### Task prompt
Only a number is expected here: the count of lines in this data where "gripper" occurs.

### Source material
________________

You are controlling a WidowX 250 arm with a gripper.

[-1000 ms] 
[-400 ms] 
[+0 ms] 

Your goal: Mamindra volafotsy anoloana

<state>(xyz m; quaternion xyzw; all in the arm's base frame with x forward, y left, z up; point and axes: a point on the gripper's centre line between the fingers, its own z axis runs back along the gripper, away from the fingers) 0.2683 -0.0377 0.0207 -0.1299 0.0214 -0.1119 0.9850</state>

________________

### Reply
2